It is true, though, that the features of a good basis usually only include shortness and orthogonality, and not the “rescaling of the canonical basis” we assumed in the first place. So, let’s consider a basis of that kind, like \{v_1 = (\frac{\sqrt{3}}{2}, \frac{1}{2}), v_2 = (\frac{1}{2}, \frac{\sqrt{3}}{2})\}. If we wrote down the minimum problem we would have to solve given a challenge point, it would be pretty similar to the one with the bad basis, with the equations not being independent. Looks like bad luck, uh?
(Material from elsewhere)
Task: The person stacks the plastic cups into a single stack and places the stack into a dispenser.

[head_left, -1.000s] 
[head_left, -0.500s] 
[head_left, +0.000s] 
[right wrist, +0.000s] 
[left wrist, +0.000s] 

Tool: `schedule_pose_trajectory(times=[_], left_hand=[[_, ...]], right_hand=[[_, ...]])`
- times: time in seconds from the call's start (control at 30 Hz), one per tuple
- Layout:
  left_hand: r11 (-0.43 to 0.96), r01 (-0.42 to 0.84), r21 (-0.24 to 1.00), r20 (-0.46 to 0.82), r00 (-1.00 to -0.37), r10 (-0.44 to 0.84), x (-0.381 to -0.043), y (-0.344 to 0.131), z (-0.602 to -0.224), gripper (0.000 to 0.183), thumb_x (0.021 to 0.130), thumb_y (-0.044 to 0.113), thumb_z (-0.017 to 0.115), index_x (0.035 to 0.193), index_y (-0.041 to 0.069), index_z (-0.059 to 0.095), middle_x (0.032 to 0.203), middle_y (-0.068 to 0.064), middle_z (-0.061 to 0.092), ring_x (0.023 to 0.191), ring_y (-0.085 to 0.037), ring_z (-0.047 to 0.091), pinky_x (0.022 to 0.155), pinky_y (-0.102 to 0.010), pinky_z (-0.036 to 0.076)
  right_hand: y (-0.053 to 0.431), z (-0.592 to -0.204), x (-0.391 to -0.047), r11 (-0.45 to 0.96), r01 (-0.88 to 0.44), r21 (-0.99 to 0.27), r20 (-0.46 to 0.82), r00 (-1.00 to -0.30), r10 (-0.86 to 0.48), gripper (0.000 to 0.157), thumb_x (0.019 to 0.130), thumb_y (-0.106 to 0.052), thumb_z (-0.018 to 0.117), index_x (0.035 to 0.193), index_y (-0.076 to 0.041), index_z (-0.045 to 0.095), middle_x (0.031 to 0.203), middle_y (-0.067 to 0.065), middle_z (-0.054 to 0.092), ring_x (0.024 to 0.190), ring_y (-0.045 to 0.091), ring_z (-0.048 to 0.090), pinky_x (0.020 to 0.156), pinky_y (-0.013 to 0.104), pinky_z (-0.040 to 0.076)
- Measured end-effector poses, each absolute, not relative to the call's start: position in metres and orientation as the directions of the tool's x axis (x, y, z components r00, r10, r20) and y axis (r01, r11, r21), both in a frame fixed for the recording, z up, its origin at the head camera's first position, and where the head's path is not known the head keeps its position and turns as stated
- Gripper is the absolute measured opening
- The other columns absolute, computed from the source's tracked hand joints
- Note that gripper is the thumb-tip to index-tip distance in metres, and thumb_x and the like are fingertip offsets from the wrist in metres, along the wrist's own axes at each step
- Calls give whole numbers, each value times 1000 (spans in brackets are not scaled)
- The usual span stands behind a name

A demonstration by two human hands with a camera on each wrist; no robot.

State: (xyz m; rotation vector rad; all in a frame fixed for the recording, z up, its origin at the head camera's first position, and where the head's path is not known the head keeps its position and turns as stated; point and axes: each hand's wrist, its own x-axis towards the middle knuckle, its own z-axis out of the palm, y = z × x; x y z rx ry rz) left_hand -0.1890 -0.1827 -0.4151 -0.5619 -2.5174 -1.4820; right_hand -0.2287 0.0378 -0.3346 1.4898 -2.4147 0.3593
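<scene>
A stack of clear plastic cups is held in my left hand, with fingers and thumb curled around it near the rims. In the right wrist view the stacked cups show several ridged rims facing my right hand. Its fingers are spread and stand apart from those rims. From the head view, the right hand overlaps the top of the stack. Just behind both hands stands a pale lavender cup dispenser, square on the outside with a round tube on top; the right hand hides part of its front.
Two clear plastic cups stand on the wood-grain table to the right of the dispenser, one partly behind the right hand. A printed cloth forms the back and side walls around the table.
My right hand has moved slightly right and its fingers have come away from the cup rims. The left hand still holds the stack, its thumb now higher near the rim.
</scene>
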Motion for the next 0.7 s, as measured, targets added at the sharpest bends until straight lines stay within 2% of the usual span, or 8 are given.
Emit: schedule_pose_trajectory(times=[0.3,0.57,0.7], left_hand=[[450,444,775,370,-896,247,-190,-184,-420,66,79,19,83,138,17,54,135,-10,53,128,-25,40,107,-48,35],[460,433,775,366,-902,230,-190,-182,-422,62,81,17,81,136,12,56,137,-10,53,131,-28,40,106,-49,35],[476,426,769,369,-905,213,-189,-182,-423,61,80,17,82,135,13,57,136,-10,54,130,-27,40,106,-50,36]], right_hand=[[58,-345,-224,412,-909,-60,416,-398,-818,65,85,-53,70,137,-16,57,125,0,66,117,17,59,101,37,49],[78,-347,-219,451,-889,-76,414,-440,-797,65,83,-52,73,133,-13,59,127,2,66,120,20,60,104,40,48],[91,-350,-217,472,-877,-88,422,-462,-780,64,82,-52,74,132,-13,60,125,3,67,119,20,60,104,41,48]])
However, not all hope is lost! In fact, we can look for the rotation matrix that will turn that basis into a stretching of the canonical one, finding v_1', v_2'! Then we can rotate the challenge point x as well, and solve the problem with respect to those new basis vectors. Of course that is not going to be the solution to the problem, but we can easily rotate it back to find the real solution!

However, given that using a basis of this kind does not make the opponent job any harder, but only increases the computational cost for the honest party, I do not see why this should ever be used. Instead, I guess the best choices for good basis are the stretched canonical ones.

(This may be obvious, but having a generic orthogonal basis is not enough for an opponent to break the problem. If it is orthogonal, but its vectors are long, bad luck!)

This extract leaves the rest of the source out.